Popular Combinations

Ibutilide is typically used as a single agent for cardioversion. Combining it with other antiarrhythmic drugs, especially those that prolong the QT interval, is contraindicated due to the increased risk of proarrhythmia.

Precautions

• Administer only in settings with continuous ECG monitoring and personnel trained in managing cardiac arrhythmias.
• Correct electrolyte imbalances before and during therapy.
• Patients with a history of atrial fibrillation lasting more than 2-3 days should be adequately anticoagulated prior to ibutilide administration.
• Use with caution in patients with bradycardia, congestive heart failure, recent myocardial infarction, or prolonged baseline QT interval.

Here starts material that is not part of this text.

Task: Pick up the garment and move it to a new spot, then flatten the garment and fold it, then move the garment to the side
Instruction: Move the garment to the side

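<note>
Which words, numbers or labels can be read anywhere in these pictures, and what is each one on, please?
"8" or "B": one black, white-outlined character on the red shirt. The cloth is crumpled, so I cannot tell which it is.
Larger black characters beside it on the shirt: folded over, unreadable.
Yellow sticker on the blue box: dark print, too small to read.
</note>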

FAQs (Frequently Asked Questions)

Q1: What is the recommended dosage for Ibutilide?

A: For patients <60 kg: 0.01 mg/kg IV over 10 minutes. For patients ≥60 kg: 1 mg IV over 10 minutes. A second dose may be given after 10 minutes if needed.

Q2: What are the most serious side effects of Ibutilide?

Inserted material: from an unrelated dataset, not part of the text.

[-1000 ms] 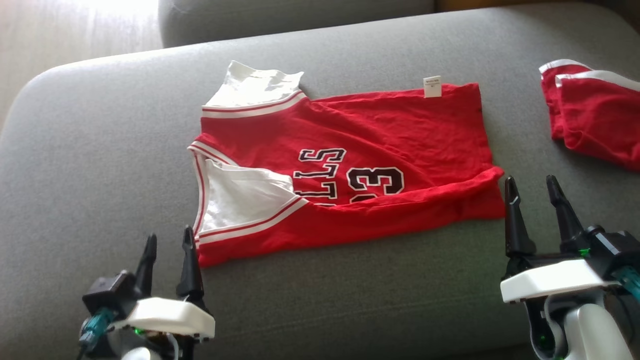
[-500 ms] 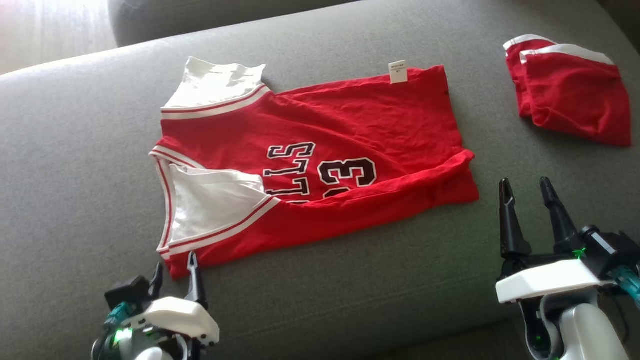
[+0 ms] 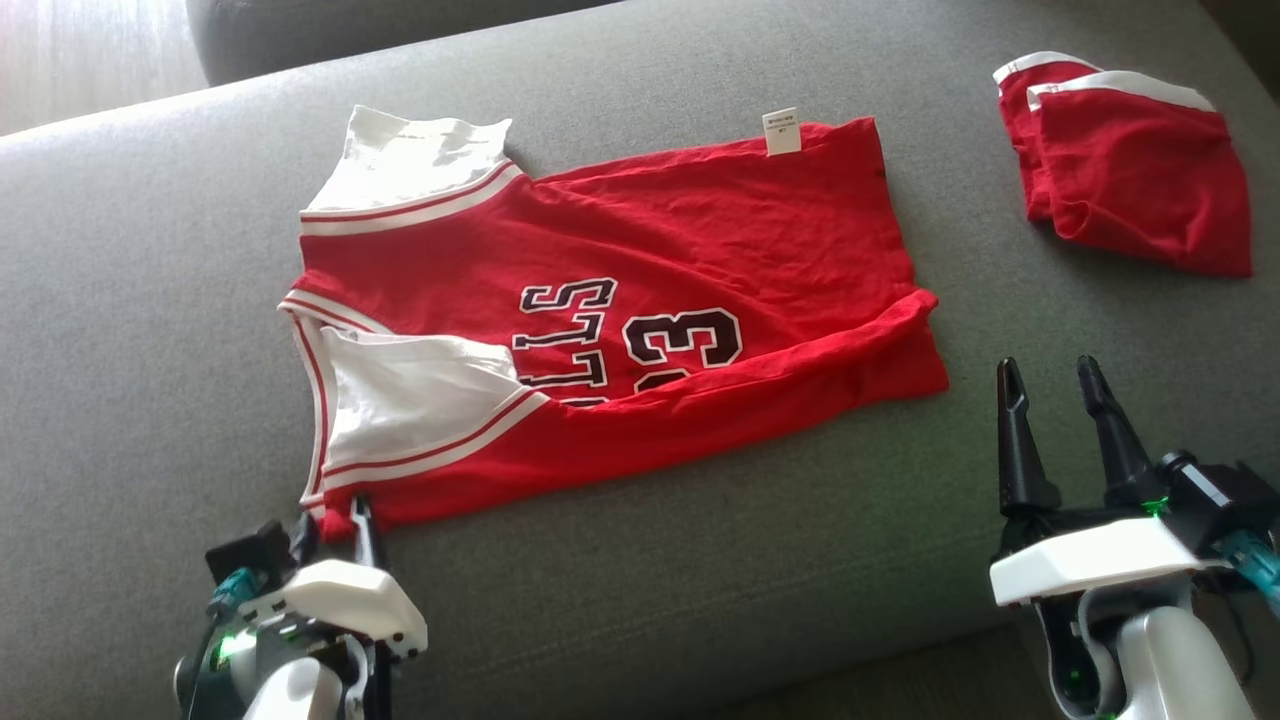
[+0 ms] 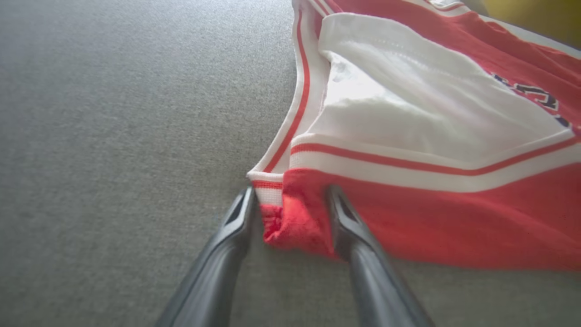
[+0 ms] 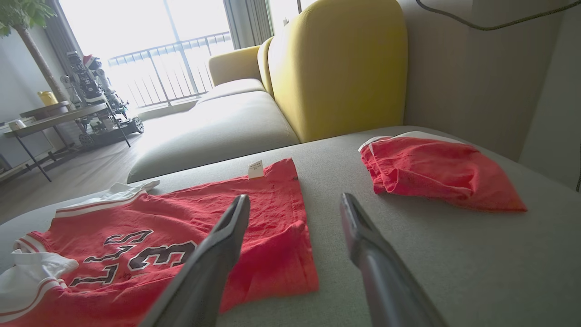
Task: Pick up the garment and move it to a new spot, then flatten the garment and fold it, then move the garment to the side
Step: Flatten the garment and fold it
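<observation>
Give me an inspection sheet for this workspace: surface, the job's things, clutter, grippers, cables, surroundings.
Surface: grey fabric cushion, smooth.
Job's things: red sleeveless jersey with white trim, spread flat, near edge folded over.
Clutter: folded red garment with white trim, far right.
Grippers: left gripper open, straddling the jersey's near left corner; right gripper open, over cushion beside the hem.
Cables: dark cable across the wall.
Surroundings: yellow sofa, bright window, side table.

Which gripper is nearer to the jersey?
Left. The left gripper has its open fingers on either side of a shoulder corner of the jersey; the right gripper stands apart, off the hem end.
</observation>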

A: Torsades de pointes, other ventricular arrhythmias, and QT prolongation.

Q3: Is Ibutilide safe to use in patients with heart failure?

A: No, ibutilide is contraindicated in patients with heart failure due to the increased risk of serious ventricular arrhythmias.

Q4: Can Ibutilide be used in pregnant or breastfeeding women?

A: Ibutilide is generally contraindicated in pregnancy and breastfeeding. It should only be used if the potential benefit clearly outweighs the risk.

Q5: What medications should be avoided when taking Ibutilide?

A: Avoid concomitant use with other QT-prolonging medications, including Class Ia and Class III antiarrhythmics. Consult a drug interaction resource for a comprehensive list.

Q6: How should Ibutilide be administered?

A: Ibutilide should be administered as an intravenous infusion over 10 minutes in a setting with continuous ECG monitoring.

Q7: What is the mechanism of action of Ibutilide?

A: Ibutilide prolongs the cardiac action potential and refractoriness, primarily by activating the slow inward sodium current.

Q8: What should be monitored during Ibutilide administration?

A: Continuous ECG monitoring (heart rate, rhythm, QT interval), and serum electrolytes (potassium and magnesium).

Q9: When should the Ibutilide infusion be stopped?

A: The infusion should be stopped immediately upon successful conversion to sinus rhythm, onset of sustained or non-sustained ventricular tachycardia, or marked QT/QTc prolongation.